Michel Danino

"Ni isolé ni le premier,
loin de là
"

    
  

   Il y a quelques mois, Michel Danino publiait L’Inde et l’invasion de nulle part ; en 2000, il avait écrit un bref livre en anglais sur le même thème, mais cette version française est une refonte complète, considérablement augmentée, et qui intègre des trouvailles récentes sur la question. Il fait le point sur la remise en cause actuelle d'une des théories les plus connues concernant l'histoire ancienne du sous-continent : celle de son invasion par les Aryens, qui auraient soumis les populations autochtones et donné naissance à la civilisation indienne. Selon Michel Danino et ses sources, une telle invasion est pure affabulation... une invention européenne du XIXe siècle, contredite par bien des arguments. Il nous en dit plus dans cet entretien.
   A lire aussi, cette autre interview sur le site de
Jaia Bharati : http://www.jaia-bharati.org/inter/md-invasion.htm
     Ne manquez pas non plus le site, principalement en anglais : http://micheldanino.voiceofdharma.com/


 

Interview

  • IR : Michel Danino, avant toute chose pouvez-vous vous présenter aux visiteurs du site « Indes réunionnaises » ?

    MD : Je suis né en France en 1956, mais habite en Inde depuis bientôt trente ans. J’y ai été attiré par Sri Aurobindo et Mère, et depuis une dizaine d'années je me suis plongé dans l’étude de la civilisation indienne : ses manifestations, ses réalisations, ses grandes lignes de développement, et ce depuis le début, c’est-à-dire plus de cinq millénaires... Cela m’a amené à donner des conférences ici et là, et à écrire quelques livres en anglais.
     

  • IR : Comment expliquez-vous votre passion pour l'Inde, sa culture et son histoire ?

    MD : Je ne sais pas si je peux l’expliquer, sinon par la grande richesse de cette culture qui me semble détenir des clefs précieuses pour l’humanité : il ne s’agit pas d’étudier un passé mort, comme celui de l’Égypte ancienne, mais de mieux comprendre le présent de ce pays-civilisation, et son potentiel pour l’avenir.
     

  • IR : Votre livre L’Inde et l’invasion de nulle part[*] remet en cause un « mythe » qui a déjà fait couler beaucoup d'encre, celui de l'invasion aryenne de l’Inde. Quelles sont, pour aller à l'essentiel, les principales preuves qui vous donnent la certitude que cette invasion n'a jamais eu lieu ?

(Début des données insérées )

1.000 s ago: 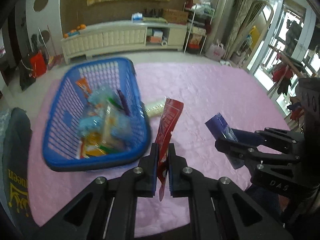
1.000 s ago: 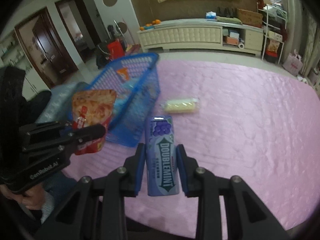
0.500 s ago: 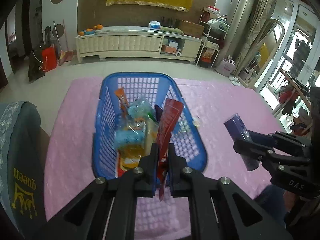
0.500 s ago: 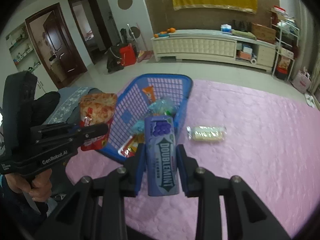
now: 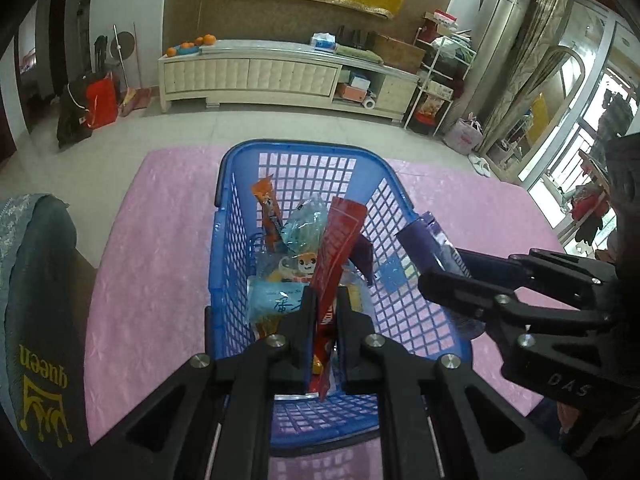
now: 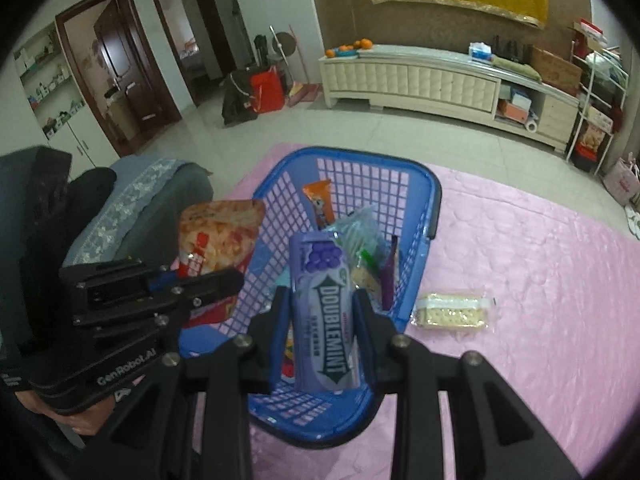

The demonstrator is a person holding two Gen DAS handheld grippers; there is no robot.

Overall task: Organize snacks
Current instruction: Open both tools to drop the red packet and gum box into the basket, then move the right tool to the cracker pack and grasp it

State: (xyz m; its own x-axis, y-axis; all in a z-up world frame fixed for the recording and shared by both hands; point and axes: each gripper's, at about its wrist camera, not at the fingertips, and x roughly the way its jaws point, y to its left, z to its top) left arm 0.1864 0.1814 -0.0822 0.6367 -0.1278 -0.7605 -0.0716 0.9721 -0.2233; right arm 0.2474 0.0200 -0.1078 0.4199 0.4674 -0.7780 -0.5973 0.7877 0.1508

    MD : Elles sont très simples :

              1) Aucune littérature de l’Inde, à commencer par le texte sanskrit (et donc « aryen ») le plus ancien, le Rig-Véda, ne fait la moindre allusion à l’arrivée d’un peuple aryen qui aurait combattu les populations autochtones, obligeant certaines d’entre elles (les « Dravidiens ») à se replier vers le Sud. La masse des traditions indiennes, qu’elles soient du nord ou du sud, ignore tout de cet événement — qu’on affirme tout de même avoir été à l’origine de la civilisation indienne actuelle !

              2) L’archéologie n’a trouvé aucune trace de l’arrivée d’un tel peuple. En particulier, au cours du IIe millénaire avant notre ère, on assiste dans le nord-ouest de l’Inde à la désintégration de la structure urbaine de la civilisation de l’Indus-Sarasvatî (prétendue « pré-aryenne ») et à la transmission de ses principales traditions, qui formeront quelques siècles plus tard les premiers centres urbains de la vallée du Gange (prétendue « aryenne »). Notre connaissance des mécanismes de cette transmission s’enrichit d’année en année, mais ce qui est certain, c’est que rien ne montre un réel hiatus attribuable à l’arrivée d’un peuple nouveau. Les Aryens sont invisibles sur le terrain.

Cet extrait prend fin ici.